▸ Work to be completed: Using the data that follows, give again word for word the lines between the one holding "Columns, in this" and the one holding "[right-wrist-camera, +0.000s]", inclusive. Omit the pictures.

▸ Information provided:
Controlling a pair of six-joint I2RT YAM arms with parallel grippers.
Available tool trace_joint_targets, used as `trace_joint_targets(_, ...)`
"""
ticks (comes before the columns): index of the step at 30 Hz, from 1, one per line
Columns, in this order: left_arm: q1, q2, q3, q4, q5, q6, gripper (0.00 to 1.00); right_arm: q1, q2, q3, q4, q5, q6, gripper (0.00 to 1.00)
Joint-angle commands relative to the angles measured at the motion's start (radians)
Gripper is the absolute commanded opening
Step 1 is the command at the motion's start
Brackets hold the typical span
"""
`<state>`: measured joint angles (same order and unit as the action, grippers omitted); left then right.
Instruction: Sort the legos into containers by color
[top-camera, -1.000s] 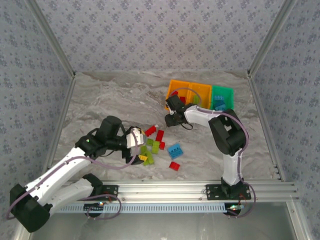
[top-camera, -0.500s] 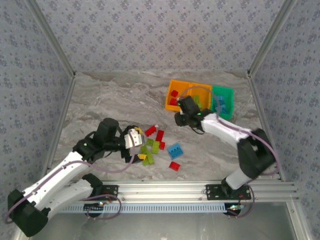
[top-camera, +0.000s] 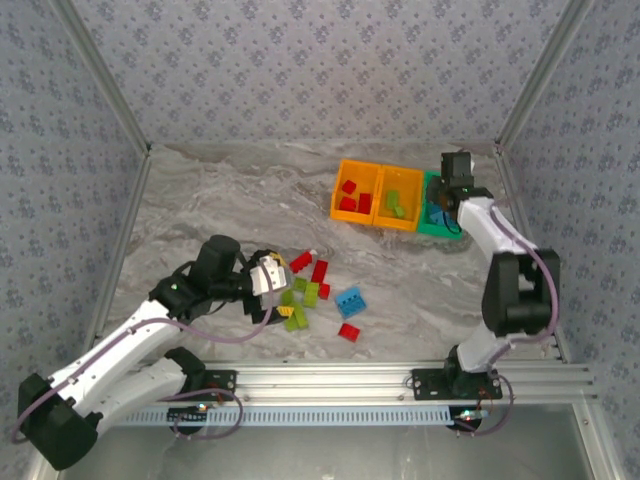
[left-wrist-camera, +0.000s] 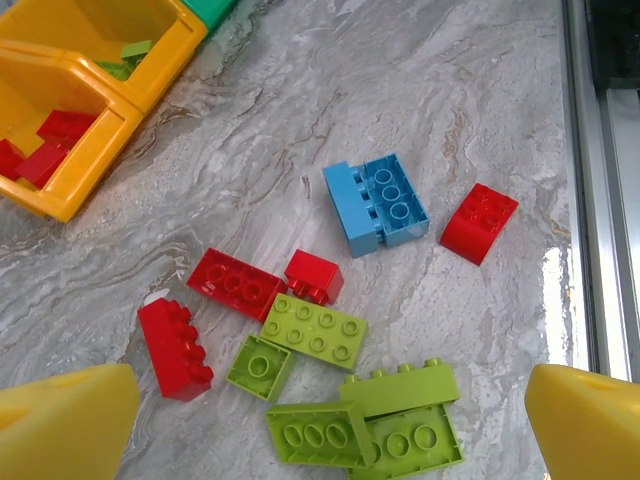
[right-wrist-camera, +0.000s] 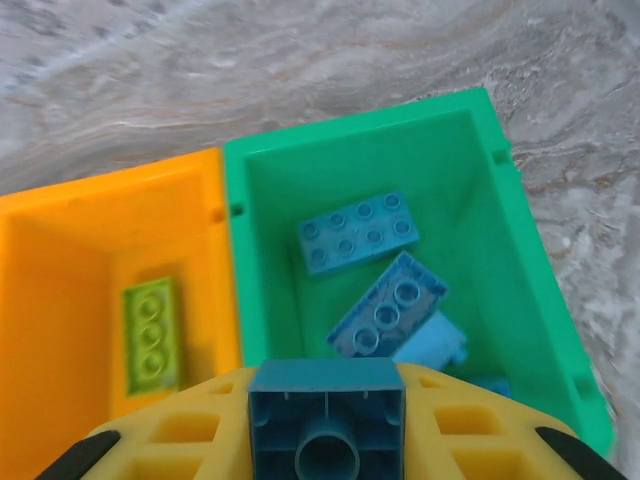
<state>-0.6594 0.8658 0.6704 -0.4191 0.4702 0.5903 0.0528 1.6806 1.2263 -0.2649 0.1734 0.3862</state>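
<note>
My right gripper (right-wrist-camera: 327, 428) is shut on a small blue lego (right-wrist-camera: 327, 400) and hangs over the green container (right-wrist-camera: 525, 260), which holds several blue legos (right-wrist-camera: 358, 232). The top view shows that right gripper (top-camera: 452, 192) above the green container (top-camera: 430, 228). Beside it stand two orange containers: the middle one (top-camera: 398, 215) holds lime legos, the left one (top-camera: 345, 210) red ones. My left gripper (left-wrist-camera: 325, 425) is open above a loose pile of lime legos (left-wrist-camera: 313, 331), red legos (left-wrist-camera: 236, 283) and a blue lego (left-wrist-camera: 378, 205). In the top view the left gripper (top-camera: 270, 274) sits at the pile's left edge.
A lone red lego (top-camera: 348, 332) lies nearest the front rail (top-camera: 400, 375). The walls of the enclosure stand close behind and to the right of the containers. Bare marbled tabletop (top-camera: 230, 195) stretches to the left of the containers.
My right arm has swung right, from in front of the orange containers to above the green one. The left arm has hardly moved.
</note>
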Motion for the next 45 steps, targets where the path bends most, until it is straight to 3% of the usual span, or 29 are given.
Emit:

▸ Result for this exercise:
Columns, in this order: left_arm: q1, q2, q3, q4, q5, q6, gripper (0.00 to 1.00); right_arm: q1, q2, q3, q4, q5, q6, gripper (0.00 to 1.00)
Joint-angle commands relative to the angles measured at the motion's start (radians)
Gripper is the absolute commanded opening
Step 1 is the command at the motion's start
Brackets hold the typical span
"""
`<state>`: measured joint angles (same order and unit as the action, grippers omitted); left then right.
Instruction: Sort the legos into containers by color
[top-camera, -1.000s] 
[top-camera, -0.500s] 
[top-camera, +0.000s] 
[left-wrist-camera, +0.000s] 
[right-wrist-camera, +0.000s] 

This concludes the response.